**What the task requires**
In the material below, identify each line bearing the word "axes". Reproduce those lines.

**Raw data**
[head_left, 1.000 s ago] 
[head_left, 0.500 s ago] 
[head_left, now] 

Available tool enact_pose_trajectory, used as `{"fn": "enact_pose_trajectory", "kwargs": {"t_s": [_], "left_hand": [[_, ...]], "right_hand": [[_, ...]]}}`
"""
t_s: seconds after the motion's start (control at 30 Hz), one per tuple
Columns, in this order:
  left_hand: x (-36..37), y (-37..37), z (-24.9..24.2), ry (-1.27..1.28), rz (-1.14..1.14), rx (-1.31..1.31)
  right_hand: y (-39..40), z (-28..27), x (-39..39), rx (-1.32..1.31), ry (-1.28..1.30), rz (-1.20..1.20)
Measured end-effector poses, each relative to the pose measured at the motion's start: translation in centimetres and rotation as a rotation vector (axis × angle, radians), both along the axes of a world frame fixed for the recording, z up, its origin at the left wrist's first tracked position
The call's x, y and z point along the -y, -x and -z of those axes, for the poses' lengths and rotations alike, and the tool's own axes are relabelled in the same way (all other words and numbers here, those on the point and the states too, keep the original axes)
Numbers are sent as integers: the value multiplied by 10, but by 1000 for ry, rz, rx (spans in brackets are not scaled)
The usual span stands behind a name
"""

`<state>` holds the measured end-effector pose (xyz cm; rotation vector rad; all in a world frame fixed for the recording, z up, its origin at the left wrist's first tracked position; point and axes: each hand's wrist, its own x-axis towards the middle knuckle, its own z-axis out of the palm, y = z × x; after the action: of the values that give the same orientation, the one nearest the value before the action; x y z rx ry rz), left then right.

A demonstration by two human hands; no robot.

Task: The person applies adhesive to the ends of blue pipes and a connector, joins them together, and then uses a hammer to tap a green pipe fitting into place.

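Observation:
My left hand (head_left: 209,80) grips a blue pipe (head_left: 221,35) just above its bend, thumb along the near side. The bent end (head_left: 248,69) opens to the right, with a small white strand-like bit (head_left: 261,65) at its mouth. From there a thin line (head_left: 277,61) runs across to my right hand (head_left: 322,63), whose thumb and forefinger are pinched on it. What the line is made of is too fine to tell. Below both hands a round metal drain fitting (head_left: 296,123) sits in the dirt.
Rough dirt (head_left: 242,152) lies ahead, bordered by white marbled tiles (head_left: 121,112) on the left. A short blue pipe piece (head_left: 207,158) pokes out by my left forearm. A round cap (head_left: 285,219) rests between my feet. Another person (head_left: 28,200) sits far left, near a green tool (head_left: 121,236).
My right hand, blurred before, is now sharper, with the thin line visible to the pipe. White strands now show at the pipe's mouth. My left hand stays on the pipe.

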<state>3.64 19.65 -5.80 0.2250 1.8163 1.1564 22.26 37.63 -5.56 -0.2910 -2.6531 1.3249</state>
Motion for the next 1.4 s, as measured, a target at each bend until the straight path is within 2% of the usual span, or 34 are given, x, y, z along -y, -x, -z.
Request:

**Solved problem**
Measured end-effector poses, each relative to the pose measured at the motion's start: translation in centimetres and rotation as a rotation vector (axis × angle, radians), both along the axes of a world frame fixed for the recording, z up, its origin at the left wrist's first tracked position
The call's x, y and z point along the -y, -x and -z of those axes, for the poses' lengths and rotations alike, and the tool's own axes are relabelled in the same way (all other words and numbers here, those on the point and the states too, keep the original axes)
`<state>` holds the measured end-effector pose (xyz cm; rotation vector rad; all in a world frame fixed for the recording, z up, its origin at the left wrist's first tracked position; point and axes: each hand's wrist, its own x-axis towards the middle knuckle, its own z-axis out of the palm, y = z × x; after the action: of the values that give the same orientation, the one nearest the value before the action; x y z rx ry rz), left then right.

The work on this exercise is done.